Öreke örme işlemini anlatan Kocabay, ''Önce koyunların yününü kırkıyoruz. Daha sonra yünü yıkayıp demir taraktan geçiriyoruz. Öreke dediğimiz (Teşi) ile eğiriyor ve ip haline getiriyoruz. Elde ettiğimiz yün ile çorap örüyoruz. Bizim bu bölgede

bu geleneği sürdüren çok az sayıda kadın var. Ama ben bırakmak istemiyorum. Kendi tarihimizi yok etmeye niyetim yok. Ben annemden öğrendim. Benden sonra kim yapacak belli değil. Çorap örerken kendi kafamdan desen tasarlıyorum. Türkçe bilmiyorum, bu işin okulunu, kursunu görmedim. Ama bir şekilde aklımdan tasarlayıp örüyorum. Bazen yünle eldiven yapıyorum. Bundan önce halı da yapıyordum ama yaşlandım artık yapamıyorum''

Yaptığı bu işlemler arasında kol çantası bile yaptığını ifade eden Kocabay, ''Ördüğüm bu çorapları sadece giymek için değil, evlenen çiftlerin çeyizine de hediyelik olarak bırakıyoruz. Ayrıca değerli bir misafir de evimize geldiği zaman bu çoraptan hediye ediyoruz. Bu çorap sağlık açısından çok önemli. Diğer naylon çoraplardan daha sağlıklı. Romatizma hastası olan, ayağında yara olan kışın bu çorabı giydiğinde ayağı üşümez. Biz kışın sürekli bu çorapları giyiyoruz. Eşim yazın bile bu çorapları giyiyor. Eşim pazarda satılan çorapları giymiyor''


Zinnet Kocabay'ın oğlu Tuncay Kocabay da annesinin bu geleneği çok sevdiğini belirterek, yıllarca bunu sürdürdüğünü söyledi.

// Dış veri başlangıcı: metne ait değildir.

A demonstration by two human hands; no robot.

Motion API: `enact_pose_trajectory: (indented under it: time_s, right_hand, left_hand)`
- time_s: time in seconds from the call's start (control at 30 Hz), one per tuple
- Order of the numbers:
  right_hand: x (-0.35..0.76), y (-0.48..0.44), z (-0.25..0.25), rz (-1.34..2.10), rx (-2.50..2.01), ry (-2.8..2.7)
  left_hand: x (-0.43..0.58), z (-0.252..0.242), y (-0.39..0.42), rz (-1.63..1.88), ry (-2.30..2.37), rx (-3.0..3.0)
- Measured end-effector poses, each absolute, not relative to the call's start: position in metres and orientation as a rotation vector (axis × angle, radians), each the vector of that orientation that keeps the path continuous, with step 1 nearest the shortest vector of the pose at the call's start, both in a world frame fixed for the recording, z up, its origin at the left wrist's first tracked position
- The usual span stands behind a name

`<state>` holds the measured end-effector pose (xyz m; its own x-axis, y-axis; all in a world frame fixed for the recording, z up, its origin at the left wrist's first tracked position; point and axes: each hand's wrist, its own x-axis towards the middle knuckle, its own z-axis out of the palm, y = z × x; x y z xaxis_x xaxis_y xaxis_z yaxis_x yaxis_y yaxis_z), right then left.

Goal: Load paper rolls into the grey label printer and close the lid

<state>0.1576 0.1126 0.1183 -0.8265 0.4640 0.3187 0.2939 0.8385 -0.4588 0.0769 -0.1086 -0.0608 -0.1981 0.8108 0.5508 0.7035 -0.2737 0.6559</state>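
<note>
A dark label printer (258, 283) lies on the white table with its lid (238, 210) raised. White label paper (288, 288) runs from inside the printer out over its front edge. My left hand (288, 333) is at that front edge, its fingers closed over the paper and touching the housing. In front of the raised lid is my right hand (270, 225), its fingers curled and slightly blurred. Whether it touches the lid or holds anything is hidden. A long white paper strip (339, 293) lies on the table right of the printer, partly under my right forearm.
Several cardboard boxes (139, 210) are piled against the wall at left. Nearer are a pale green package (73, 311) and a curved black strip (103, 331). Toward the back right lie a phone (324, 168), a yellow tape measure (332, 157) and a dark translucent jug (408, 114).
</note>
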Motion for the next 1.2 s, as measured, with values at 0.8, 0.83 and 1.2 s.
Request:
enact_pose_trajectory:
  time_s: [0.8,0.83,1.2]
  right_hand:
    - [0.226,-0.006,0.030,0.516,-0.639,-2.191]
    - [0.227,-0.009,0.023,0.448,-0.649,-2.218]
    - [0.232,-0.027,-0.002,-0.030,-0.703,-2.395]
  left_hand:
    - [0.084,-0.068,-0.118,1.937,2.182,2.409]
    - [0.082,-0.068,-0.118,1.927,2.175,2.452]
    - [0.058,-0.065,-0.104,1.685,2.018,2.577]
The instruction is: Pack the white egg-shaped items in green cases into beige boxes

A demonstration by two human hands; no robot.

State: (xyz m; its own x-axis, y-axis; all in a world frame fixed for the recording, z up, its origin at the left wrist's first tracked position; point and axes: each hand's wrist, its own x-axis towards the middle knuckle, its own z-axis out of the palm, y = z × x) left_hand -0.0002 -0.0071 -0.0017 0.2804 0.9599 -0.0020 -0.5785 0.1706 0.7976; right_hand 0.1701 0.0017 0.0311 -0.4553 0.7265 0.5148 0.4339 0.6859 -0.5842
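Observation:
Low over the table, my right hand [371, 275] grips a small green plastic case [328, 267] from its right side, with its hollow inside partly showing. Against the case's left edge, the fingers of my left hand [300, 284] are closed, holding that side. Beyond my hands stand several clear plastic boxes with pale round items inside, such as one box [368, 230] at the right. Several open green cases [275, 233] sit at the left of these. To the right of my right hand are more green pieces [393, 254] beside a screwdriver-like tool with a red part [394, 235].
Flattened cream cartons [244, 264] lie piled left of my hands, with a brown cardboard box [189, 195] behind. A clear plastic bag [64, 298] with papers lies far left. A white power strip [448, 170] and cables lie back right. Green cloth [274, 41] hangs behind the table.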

Kocabay, annesinin şimdiye kadar yaklaşık 5 bin yün çorap ördüğünü, çok sayıda da halı dokuduğunu kaydetti.

Ağrı İbrahim Çeçen Üniversitesi Tarihi Eserleri ve Kültür Doğa Değerlerini Araştırma ve Uygulama Merkezi Müdürü Doç. Dr. Yusuf Çetin, Ağrı'nın geleneksel el sanatları konusunda geçmişte çok zengin bir merkez olduğunu belirterek, son yıllarda özellikle makineleşmenin yaygınlaşmasıyla birlikte, geleneksel el dokumalarının iyice azalmaya ve yok olma süreci içerisine girdiğini söyledi.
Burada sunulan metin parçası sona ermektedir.